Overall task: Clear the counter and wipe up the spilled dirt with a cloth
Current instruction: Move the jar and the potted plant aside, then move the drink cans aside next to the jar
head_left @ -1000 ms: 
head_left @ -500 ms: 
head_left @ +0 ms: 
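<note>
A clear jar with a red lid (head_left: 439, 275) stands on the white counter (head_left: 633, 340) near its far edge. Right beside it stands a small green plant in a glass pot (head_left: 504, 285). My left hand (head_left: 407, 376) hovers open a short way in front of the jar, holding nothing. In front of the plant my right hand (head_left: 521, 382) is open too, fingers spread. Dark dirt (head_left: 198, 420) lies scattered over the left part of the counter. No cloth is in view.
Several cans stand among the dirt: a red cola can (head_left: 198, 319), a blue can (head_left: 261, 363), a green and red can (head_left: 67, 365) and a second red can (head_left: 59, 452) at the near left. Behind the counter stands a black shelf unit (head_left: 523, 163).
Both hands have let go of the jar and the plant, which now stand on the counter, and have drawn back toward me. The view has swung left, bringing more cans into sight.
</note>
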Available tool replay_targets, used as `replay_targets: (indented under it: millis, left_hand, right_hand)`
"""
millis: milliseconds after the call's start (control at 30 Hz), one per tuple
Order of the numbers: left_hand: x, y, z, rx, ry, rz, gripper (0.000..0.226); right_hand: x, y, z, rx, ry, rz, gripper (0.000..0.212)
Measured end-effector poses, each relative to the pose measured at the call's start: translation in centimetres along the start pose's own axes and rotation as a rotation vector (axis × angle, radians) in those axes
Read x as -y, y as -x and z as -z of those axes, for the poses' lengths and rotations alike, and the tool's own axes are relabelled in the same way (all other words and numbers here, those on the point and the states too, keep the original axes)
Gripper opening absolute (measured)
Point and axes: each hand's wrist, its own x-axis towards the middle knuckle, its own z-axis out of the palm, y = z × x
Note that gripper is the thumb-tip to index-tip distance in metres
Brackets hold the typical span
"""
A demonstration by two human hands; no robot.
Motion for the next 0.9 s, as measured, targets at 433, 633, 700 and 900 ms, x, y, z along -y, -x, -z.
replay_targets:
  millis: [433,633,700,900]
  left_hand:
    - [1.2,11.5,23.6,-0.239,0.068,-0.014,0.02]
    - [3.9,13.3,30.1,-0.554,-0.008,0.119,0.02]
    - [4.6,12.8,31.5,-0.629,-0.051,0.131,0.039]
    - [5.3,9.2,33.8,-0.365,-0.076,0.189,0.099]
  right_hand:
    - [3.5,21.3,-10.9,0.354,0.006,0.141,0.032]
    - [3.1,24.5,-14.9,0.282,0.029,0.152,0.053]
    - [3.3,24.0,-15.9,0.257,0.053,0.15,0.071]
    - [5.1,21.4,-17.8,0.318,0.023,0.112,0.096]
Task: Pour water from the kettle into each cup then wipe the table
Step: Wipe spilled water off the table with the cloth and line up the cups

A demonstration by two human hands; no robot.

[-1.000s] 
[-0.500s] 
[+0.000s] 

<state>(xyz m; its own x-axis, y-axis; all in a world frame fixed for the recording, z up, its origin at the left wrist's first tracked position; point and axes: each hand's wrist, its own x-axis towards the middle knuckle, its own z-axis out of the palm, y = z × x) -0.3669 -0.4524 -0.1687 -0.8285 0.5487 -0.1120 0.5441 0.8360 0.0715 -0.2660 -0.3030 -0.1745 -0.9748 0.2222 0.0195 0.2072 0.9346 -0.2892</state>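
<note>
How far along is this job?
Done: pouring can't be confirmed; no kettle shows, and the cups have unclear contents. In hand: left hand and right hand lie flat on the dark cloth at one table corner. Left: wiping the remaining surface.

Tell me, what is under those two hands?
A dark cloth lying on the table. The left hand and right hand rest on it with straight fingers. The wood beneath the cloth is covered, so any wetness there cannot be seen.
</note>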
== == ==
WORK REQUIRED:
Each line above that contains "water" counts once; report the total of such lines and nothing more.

EXPECTED ANSWER:
2